Between the line containing "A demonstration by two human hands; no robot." and the line containing "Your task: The" lies a run of lines; give that run again exactly, with both of those lines, and nothing else from the entries below.

*** INPUT MATERIAL

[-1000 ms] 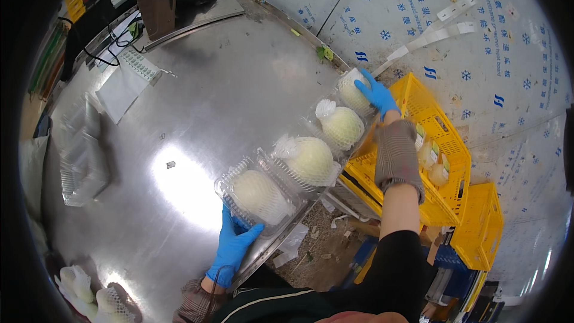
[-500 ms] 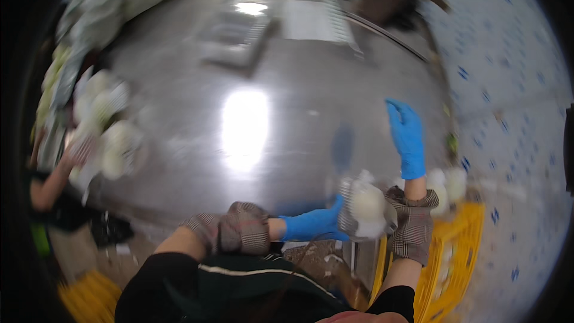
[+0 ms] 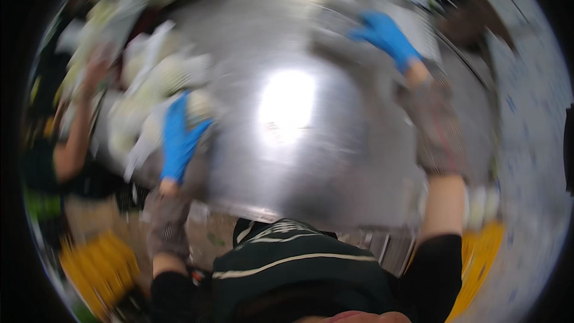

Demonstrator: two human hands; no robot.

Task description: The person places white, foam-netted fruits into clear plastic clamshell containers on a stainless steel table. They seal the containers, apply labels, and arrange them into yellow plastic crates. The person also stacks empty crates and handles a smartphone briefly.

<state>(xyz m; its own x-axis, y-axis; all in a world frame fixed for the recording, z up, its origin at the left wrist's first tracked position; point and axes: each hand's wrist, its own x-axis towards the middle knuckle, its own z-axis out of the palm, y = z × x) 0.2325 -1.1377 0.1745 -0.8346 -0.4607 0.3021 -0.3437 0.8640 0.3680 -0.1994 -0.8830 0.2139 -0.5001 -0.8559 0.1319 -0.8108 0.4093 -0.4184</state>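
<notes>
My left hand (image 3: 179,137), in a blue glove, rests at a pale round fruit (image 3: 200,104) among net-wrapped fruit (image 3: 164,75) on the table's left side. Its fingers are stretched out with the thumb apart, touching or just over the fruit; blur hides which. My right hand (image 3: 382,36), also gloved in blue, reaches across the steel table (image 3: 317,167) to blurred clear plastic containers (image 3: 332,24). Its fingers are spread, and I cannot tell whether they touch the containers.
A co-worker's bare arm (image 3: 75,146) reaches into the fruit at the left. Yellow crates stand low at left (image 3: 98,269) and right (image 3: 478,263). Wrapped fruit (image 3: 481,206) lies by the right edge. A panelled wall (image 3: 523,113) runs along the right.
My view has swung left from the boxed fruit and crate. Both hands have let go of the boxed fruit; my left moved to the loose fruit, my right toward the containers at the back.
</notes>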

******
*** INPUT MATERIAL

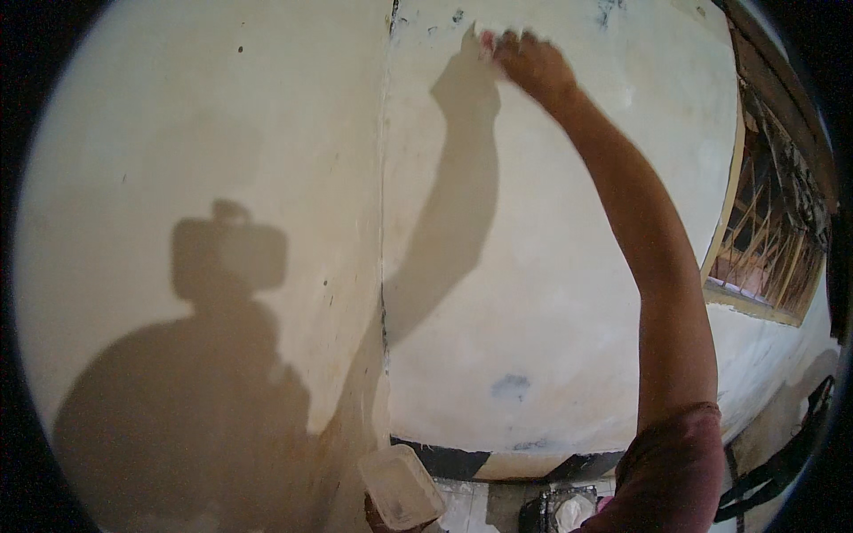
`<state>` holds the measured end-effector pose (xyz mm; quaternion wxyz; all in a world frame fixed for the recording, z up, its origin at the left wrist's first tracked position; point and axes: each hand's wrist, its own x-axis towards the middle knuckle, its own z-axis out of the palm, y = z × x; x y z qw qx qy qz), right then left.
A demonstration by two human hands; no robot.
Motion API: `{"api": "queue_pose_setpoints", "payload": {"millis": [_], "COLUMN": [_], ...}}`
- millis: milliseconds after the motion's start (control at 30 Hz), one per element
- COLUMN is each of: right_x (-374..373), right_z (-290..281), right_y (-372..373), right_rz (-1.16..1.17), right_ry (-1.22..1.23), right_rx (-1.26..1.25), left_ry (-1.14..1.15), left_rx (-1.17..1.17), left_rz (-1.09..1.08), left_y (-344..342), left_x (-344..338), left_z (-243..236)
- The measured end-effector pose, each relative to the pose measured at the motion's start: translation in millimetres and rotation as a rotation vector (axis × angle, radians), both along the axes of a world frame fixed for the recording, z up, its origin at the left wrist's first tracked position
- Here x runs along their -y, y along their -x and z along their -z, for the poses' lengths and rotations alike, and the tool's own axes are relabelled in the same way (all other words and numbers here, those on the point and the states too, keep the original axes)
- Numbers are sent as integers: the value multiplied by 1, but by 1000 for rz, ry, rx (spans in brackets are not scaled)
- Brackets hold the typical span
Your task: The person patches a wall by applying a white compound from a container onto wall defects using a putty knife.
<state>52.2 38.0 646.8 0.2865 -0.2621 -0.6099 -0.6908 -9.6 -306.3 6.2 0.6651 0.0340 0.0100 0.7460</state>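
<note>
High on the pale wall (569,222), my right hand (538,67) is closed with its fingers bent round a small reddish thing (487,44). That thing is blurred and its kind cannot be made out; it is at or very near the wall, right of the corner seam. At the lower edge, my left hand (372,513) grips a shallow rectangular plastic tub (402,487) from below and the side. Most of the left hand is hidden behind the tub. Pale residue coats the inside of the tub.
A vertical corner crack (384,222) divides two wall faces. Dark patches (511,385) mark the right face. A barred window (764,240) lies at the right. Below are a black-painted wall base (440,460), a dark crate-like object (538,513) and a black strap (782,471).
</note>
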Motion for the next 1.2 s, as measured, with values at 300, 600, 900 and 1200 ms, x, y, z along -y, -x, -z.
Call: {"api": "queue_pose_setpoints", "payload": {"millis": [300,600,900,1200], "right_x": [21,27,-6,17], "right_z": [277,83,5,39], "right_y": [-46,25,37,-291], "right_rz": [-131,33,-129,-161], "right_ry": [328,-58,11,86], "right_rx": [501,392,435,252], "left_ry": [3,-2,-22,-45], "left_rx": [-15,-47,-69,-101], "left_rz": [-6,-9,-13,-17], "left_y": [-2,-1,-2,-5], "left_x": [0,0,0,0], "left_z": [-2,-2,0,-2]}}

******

> [RESPONSE TO THE TASK]
A demonstration by two human hands; no robot.
Motion API: `{"api": "queue_pose_setpoints", "payload": {"millis": [_], "COLUMN": [_], ...}}`
- millis: milliseconds after the motion's start (control at 30 Hz), one per element
- COLUMN is each of: right_x (-374..373), right_z (-290..281), right_y (-372..373), right_rz (-1.16..1.17), right_ry (-1.22..1.23), right_rx (-1.26..1.25), left_ry (-1.14..1.15), left_rx (-1.17..1.17), left_rz (-1.09..1.08), left_y (-344..342), left_x (-344..338), left_z (-243..236)
- The measured end-effector pose, each relative to the pose measured at the motion's start: translation in millimetres and rotation as a rotation vector (axis × angle, radians), both along the axes of a world frame fixed for the recording, z up, its origin at the left wrist's first tracked position
- Here x runs along their -y, y along their -x and z along their -z, for the poses' lengths and rotations alike, and the tool's own axes are relabelled in the same way (all other words and numbers here, those on the point and the states too, keep the original axes)
- Numbers are sent as integers: the value multiplied by 1, but by 1000 for rz, ry, rx (spans in brackets are not scaled)
- Brackets hold the typical span
Your task: The person patches a wall by applying a white compound from a container onto wall defects using a putty knife.

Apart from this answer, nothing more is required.